# Need to get an a 400 engine up and running



## mrvandermey (Jun 15, 2011)

*Need to get a 400 engine up and running*

Hi guys. As I mentioned in another post, I jsut recently picked up a 1972 Pontiac YS 400 engine with 7K3 heads and a Turbo 400 transmission. The seller said the engine was running prior to removal from his 1968 GTO. I must admit, other than seeing a video clip of what is presumably this engine running, I do not know for sure if it does run, for I took the seller's word on that.

The engine is complete. It appears as if the entire engine was removed at once time. The engine even still has many of the "bolt-ons" still on the engine, such as a Q-Jet carb, intake manifols, distributor, heads, generator/alternator, power steering pump, exhaust manifolds, pulllies, the fan and even the belts. Heck even the tranny is still attached. 

I want to install this in my 1968 GTO convertible as a "drive-around" engine. I am not ready or prepared to do a total rebuild or build up on this engine. I do however want to install it and make it operational and tune it accordingly. Now assuming for a moment that the engine does indeed run, what do I need to do to make it a functional engine (shy of a total rebuild)?

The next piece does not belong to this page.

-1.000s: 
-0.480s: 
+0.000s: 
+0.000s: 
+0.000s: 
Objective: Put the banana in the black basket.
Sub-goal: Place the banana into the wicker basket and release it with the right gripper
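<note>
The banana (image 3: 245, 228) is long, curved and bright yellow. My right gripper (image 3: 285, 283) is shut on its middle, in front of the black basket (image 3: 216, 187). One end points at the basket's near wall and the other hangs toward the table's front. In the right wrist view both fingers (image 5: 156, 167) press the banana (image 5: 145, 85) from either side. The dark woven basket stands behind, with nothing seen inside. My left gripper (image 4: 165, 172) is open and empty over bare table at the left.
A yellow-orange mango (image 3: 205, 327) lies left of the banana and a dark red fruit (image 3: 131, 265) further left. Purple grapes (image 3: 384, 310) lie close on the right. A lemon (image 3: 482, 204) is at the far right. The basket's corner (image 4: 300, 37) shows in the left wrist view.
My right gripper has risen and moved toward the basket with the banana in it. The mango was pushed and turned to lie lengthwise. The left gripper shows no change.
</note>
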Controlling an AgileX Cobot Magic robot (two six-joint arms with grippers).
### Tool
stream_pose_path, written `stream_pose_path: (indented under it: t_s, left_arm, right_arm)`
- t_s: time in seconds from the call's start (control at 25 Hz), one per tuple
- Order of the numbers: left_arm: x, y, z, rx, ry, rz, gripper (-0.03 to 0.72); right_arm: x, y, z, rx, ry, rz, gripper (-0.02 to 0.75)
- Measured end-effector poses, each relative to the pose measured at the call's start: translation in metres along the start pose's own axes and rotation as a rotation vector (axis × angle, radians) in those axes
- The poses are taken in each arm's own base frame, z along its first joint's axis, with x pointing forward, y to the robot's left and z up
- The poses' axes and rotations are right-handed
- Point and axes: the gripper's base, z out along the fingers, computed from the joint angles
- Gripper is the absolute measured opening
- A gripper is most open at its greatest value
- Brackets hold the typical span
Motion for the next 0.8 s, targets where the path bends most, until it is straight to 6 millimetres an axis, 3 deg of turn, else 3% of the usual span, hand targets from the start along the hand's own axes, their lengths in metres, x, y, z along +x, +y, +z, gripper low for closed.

I am assuming I need at the very least, that tune up items (points, distributor cap, plugs, wires, oil filiter, etc) are needed. What else should I expect to need? The seller told me he drained the oil so it would not get all thick and sludge like. I noticed the dip stick for the oil is missing and there is cob webs in the dip stick tube. I do not see any signs of oil leaking from the valve covers, heads or oil pan. Nor do I see any obvious crack or holes int he block. The engine has been sititng in a garage for up to 1-2 years. The oil pan shows signs of wear and tear (a dent on bottom, scratches, etc), but everything elses looks like an engine that has been sitting for a bit. There is little to no grease or oil on the out side of the engine. The carb looks old, and likely would need rebuilding (for me I might just replace it). 

So I am thinking at least a good tune up, maybe new gaskets, rebuild or replace carb, and tune up or or replace distributor. What else should I expect or need to do? I am not a mechanic by any terms of the word. So I will be having some help in this venture. In Short, I want my car running so I can drive it. Please help. Thanks.


----------



## sspano01 (Feb 20, 2012)

well...you could look at a few basic things first.
check the plugs, see if they have a nice tan/brown color on them. or are they sludged up, broken up/etc. you can google for a spark-plug indicator chart. the color of the plugs can tell you alot about the engine. take off the valve covers, see if the rocker arms are sludged up or if there is alot of carbon/etc on it. that can tell you if the engine has had alot of blow-by and building up gasses/etc in the crankcase that then form sludge in the engine. drain and check the oil. 

make sure its not a mix of pea-soup and antifreeze like the 400 I am rebuilding 

you could also take the oil filter, cut it in half, and see what is in it. lots of gold particles would indicate bearing issues. 

if you want to get more invasive, take the pan off an remove a rod cap and check the bearings directly.

its more fun to just fire it up and do a big smokey brake stand though 
but that can get expensive...


----------



## mrvandermey (Jun 15, 2011)

Ironically, I am not entirely sure how to start it up. I think I can figure out how to get engine in car....two motor mount bolts and a couple bolts for granny. I have a floor jack and an engine lift. 

What concerns me is once installed, I really have now idea how to make all the connections to get it running. I also do not know what signs to look for on the engine itself that would be tell-tale signs of problems.

Thanks for the tips on spark plugs and valve covers. I think I might go ahead replace all gaskets, plugs, spark plug wires, oil filter, fuel filter, belts, hoses, etc. Since I do not know how to rebuild or tune a Carb, I will likely just buy a new one. Hopefully I can find some help once I get it the engine installed.


----------



## sspano01 (Feb 20, 2012)

Well electrically you just need one wire to the distributor and one for starter. You should see my video getting my 67 GTO running using just three speaker wires I taped to the dashboard

More generally.... Fuel, spark, compression, air 
Make sure you have all of those


----------



## geeteeohguy (Feb 2, 2008)

Get a friend or member who's nearby to give you a hand. It is very easy to injure yourself, damage your car, or burn down your house if you have no experience. It's not a hard job, but you have to know what you're doing. Step One: Get a fire extinguisher and keep it handy.


----------